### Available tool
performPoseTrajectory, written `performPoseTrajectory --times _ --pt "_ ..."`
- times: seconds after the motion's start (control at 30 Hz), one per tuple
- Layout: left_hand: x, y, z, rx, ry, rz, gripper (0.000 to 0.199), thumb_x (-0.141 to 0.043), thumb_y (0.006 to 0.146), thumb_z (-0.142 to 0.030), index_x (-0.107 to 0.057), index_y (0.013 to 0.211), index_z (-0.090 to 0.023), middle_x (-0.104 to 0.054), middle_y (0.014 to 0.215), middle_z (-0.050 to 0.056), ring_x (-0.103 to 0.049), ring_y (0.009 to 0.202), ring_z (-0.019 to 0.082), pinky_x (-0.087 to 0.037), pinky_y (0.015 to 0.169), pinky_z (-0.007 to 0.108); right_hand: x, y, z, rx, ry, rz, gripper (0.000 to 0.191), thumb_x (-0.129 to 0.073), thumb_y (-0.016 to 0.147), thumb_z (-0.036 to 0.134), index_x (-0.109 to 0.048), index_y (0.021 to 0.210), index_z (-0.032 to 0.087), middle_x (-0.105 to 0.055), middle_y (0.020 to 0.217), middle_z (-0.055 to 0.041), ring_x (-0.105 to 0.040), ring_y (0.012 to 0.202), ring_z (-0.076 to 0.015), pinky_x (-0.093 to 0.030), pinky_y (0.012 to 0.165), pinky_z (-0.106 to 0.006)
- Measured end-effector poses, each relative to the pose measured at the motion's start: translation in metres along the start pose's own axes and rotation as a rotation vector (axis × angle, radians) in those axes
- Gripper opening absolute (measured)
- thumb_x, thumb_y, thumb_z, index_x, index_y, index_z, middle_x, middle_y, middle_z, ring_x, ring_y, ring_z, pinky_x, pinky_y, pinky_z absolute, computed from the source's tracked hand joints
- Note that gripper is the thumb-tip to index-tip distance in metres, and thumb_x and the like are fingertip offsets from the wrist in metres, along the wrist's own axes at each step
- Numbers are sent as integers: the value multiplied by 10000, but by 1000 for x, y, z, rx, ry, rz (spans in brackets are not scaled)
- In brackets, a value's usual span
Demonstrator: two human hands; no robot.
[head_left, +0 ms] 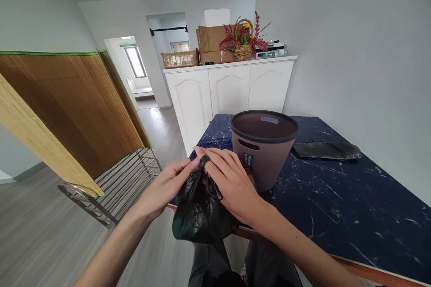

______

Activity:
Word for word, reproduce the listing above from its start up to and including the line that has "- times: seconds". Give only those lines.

Final answer:
### Available tool
performPoseTrajectory, written `performPoseTrajectory --times _ --pt "_ ..."`
- times: seconds after the motion's start (control at 30 Hz), one per tuple

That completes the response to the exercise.